_EXERCISE PROMPT_:
Every word of the listing should be reproduced without alteration.

_EXERCISE DATA_:
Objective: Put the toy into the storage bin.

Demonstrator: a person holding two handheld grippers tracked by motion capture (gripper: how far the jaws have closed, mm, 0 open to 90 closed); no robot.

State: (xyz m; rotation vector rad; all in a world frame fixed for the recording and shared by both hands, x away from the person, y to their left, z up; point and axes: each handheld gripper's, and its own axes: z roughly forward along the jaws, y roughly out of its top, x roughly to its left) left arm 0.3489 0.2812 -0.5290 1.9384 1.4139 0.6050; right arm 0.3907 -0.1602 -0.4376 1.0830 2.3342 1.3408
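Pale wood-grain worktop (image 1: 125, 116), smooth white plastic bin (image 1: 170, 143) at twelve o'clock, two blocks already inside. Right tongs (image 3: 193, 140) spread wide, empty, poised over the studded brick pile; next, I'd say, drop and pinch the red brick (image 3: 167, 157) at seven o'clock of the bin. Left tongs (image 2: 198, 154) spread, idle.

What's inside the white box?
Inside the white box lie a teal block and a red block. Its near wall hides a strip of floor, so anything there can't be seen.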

_RESULT BELOW_:
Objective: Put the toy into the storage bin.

Demonstrator: a person holding two handheld grippers tracked by motion capture (gripper: how far the jaws have closed, mm, 0 open to 90 closed); no robot.

State: (xyz m; rotation vector rad; all in a world frame fixed for the recording and shared by both hands, x away from the person, y to their left, z up; point and axes: each handheld gripper's, and its own axes: z roughly forward along the jaws, y roughly out of its top, x roughly to its left) left arm 0.3489 0.2812 -0.5290 1.9384 1.4139 0.6050; right arm 0.3907 -0.1602 -0.4376 1.0830 2.3342 1.3408
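Pale wood-grain worktop (image 1: 125, 116), smooth white plastic bin (image 1: 170, 143) at twelve o'clock, two blocks already inside. Right tongs (image 3: 193, 140) spread wide, empty, poised over the studded brick pile; next, I'd say, drop and pinch the red brick (image 3: 167, 157) at seven o'clock of the bin. Left tongs (image 2: 198, 154) spread, idle.

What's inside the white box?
Inside the white box lie a teal block and a red block. Its near wall hides a strip of floor, so anything there can't be seen.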

The work on this exercise has been finished.